At the risk of angering some of you, I do also have to report something that happened with Trump over the weekend. Trump visited Iowa, but his supporters there took to Twitter to express concern that he seemed out of sorts, lacking energy, lacking the passion they have come to expect from him, and shockingly, he only stayed at the County Fair for a very short while, disappointing many of his biggest fans, and causing questions about his ability to do the job to rise up in hushed tones. Though if asked directly, they would adamantly insist he is more than capable. At 77, however, he isn’t far behind Biden. Whether he has enough gas in the tank left is a fair question, however. Trump has been known as a man with a voracious appetite for a good fight, yet he has declared he will not participate in debates. He claims it’s because he’s so far ahead in the polls that the primary is already over. Yet Primary season is only in its infancy, and while Trump does have a high floor, anything can happen in the polls, and his strategy also doesn’t consider ground game, and its impact on these forthcoming primary votes. It’s an odd choice, considering that he has a long history of absolutely crushing his opponents in debates to the thunderous cheers of his supporters.
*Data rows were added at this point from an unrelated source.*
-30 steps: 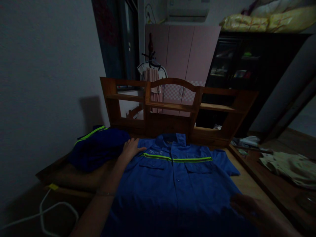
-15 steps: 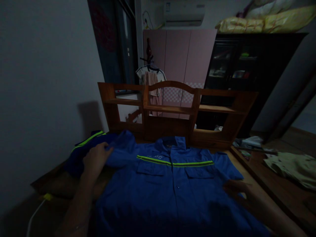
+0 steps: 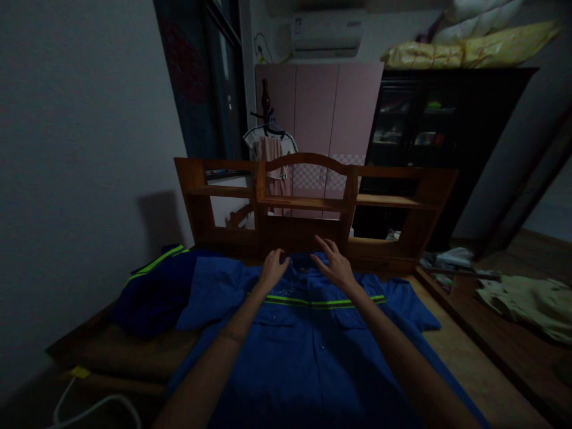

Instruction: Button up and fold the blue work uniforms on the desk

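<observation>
A blue work shirt (image 3: pixel 286 357) with a yellow-green stripe across the chest lies spread out, front side up, its collar toward the wooden headboard. Over the left side of the collar is my left hand (image 3: pixel 273 269), fingers curved and thumb apart, with nothing seen in it. My right hand (image 3: pixel 334 267) hovers by the collar's right side, fingers spread. Whether the fingertips touch the cloth I cannot tell. Both forearms cover parts of the stripe and chest pockets. Left of the shirt's sleeve lies a bunched darker blue garment (image 3: pixel 156 292) with a similar stripe.
A wooden headboard (image 3: pixel 304 205) with open shelves stands beyond the shirt. The wall (image 3: pixel 89 149) closes off the left side. A white cable (image 3: pixel 100 405) lies at the lower left. At the right, pale cloth (image 3: pixel 527 304) rests on a brown surface.
Both hands have moved inward and away from me, from the two sleeve sides to the collar. The left sleeve now lies flatter and spread outward. The view has tilted slightly.
</observation>
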Tool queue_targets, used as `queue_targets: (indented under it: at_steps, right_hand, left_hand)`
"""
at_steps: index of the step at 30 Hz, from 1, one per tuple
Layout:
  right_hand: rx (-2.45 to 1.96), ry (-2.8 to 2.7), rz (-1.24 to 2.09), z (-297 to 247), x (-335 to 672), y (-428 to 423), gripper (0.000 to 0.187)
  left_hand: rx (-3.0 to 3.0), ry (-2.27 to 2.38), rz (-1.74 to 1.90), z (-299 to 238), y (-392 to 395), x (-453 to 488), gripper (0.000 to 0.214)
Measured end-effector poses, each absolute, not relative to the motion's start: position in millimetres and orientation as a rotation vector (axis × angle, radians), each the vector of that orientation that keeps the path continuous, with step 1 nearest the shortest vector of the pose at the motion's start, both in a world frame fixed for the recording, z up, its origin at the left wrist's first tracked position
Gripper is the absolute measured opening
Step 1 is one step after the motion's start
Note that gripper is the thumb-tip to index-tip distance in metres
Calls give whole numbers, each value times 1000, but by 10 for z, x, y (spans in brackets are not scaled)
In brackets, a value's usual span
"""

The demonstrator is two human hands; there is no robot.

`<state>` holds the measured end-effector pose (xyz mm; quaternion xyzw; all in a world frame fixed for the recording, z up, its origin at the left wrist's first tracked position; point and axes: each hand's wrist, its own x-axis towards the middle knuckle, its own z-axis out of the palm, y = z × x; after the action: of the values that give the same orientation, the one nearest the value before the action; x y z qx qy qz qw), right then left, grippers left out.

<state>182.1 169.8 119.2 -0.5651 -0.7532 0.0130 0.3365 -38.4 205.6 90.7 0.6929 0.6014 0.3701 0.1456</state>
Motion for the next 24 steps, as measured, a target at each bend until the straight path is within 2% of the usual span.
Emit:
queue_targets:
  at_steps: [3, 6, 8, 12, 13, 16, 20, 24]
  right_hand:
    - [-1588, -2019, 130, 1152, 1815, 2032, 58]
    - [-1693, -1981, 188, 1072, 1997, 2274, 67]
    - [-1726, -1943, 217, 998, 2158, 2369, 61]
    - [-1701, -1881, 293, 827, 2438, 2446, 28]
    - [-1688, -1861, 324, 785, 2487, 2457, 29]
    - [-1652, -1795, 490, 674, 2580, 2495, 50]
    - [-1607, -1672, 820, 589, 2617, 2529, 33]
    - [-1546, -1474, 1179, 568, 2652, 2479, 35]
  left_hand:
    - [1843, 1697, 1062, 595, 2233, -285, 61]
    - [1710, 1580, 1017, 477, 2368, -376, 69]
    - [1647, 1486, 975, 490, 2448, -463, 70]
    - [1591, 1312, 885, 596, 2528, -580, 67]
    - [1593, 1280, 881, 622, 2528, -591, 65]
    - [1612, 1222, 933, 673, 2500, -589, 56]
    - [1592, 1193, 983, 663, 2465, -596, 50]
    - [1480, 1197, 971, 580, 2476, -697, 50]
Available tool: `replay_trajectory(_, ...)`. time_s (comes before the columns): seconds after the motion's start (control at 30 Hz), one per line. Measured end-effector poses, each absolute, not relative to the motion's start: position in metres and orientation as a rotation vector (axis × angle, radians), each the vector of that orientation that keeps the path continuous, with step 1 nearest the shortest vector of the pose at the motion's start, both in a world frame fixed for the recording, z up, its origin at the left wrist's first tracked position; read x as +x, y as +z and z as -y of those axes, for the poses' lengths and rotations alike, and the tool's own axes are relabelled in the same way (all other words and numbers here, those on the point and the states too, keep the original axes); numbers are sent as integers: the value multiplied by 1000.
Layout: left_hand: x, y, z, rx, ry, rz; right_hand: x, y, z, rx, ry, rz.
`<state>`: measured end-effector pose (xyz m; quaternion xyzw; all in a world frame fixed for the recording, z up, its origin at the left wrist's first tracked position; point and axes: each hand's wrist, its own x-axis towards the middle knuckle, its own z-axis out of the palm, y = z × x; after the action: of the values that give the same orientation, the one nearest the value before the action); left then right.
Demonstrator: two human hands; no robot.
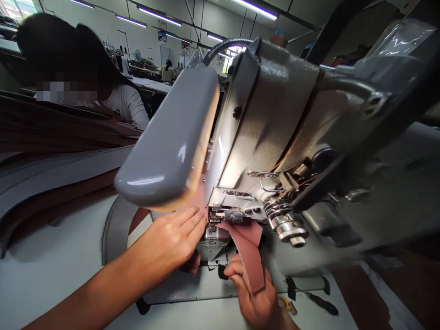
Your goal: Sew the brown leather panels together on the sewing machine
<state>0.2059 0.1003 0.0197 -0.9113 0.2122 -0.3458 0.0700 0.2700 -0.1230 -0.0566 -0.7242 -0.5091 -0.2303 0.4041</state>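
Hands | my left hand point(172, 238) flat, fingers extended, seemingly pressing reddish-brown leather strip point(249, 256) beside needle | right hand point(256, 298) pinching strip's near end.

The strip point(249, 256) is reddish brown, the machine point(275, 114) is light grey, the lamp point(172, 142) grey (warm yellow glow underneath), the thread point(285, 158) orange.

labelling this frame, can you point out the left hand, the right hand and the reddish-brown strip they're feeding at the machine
left hand point(172, 238), head view, on the back of the hand.
right hand point(256, 300), head view, on the back of the hand below the strip.
reddish-brown strip point(249, 254), head view, on its middle stretch.
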Motion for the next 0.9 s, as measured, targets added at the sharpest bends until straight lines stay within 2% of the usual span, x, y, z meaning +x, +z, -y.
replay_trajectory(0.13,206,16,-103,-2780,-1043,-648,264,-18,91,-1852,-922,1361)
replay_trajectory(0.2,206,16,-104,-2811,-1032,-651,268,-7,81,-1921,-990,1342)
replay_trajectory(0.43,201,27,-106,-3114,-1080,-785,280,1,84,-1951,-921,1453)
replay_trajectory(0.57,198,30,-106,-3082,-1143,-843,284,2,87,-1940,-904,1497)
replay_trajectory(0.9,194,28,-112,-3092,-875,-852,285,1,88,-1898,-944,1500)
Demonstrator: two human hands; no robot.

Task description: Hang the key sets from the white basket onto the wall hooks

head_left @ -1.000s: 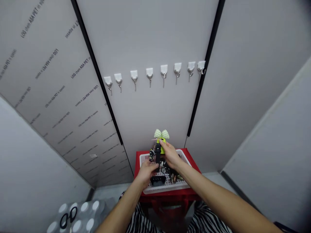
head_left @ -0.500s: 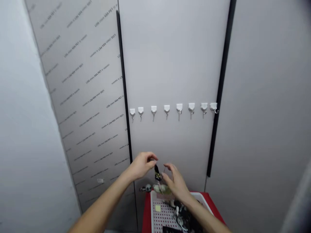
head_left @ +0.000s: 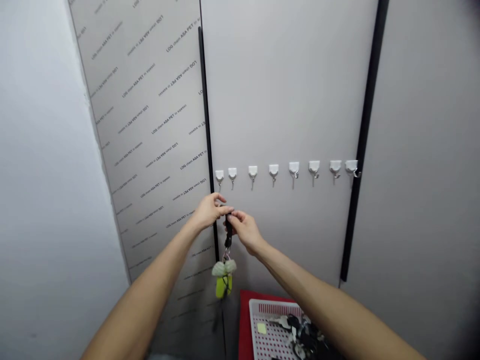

This decision is causing some to speculate that Trump is also getting too old for this. I, however, will leave that to the reader to determine for themselves.
It’s absolutely true that age doesn’t always mean declining health. Romney, for all his faults, seems fine, so far, but for how much longer? And more likely than not, Trump is also fine, and concerns about his health are overblown. But that there are so many elected officials in the 70s and 80s, and some even older does raise a question about whether or not there ought to be a maximum age for serving in our government. After all, the age of retirement in our country is 65. Shouldn’t our seniors be able to retire and enjoy their golden years? What is it about Congress that causes them to cling to their seats almost until their last breath?
Perhaps the incentive to retire is not as great as it once was. I have family members who have retired and barely receive enough to scrape by. If they had it to do over again, many of them would not retire, as the time they have is spent trying to stretch a single meager stipend till the end of the month. Many retirees who were not able to build a healthy nest egg don’t have enough to be able to enjoy their golden years. In fact, some are living with their kids, not to help the kids, but because it cuts their own expenses down to something more manageable. Could this be why our congressmen and women won’t retire? Given that many in Congress have personal wealth well into the millions, I doubt it.
I worry, however, that it may be that the parties feel that if a certain representative or senator were to retire, it would make that seat vulnerable to capture by the other party or an “undesirable” faction of their own party. Or perhaps the family of those members are afraid of losing the power of their family names? I wonder if keeping people in positions of power who have clear cognitive, or health concerns is truly in the best interests of that individual. And are we not engaging in elder abuse by insisting that they not retire, and stay in power because of our own fears of who might be next?
Whatever is at the heart of this problem, McConnel’s recent cognitive lock-up revealed that we are well past time in raising the question of what to do about this problem. Perhaps, since the Constitution has a minimum age of 35, a maximum age of 70 is an appropriate answer. Perhaps these leaders should just be pressured to retire. Or perhaps the voters need to consider the age and health of the candidates when they vote. Whatever the solution, it’s clear this is a conversation we should be having.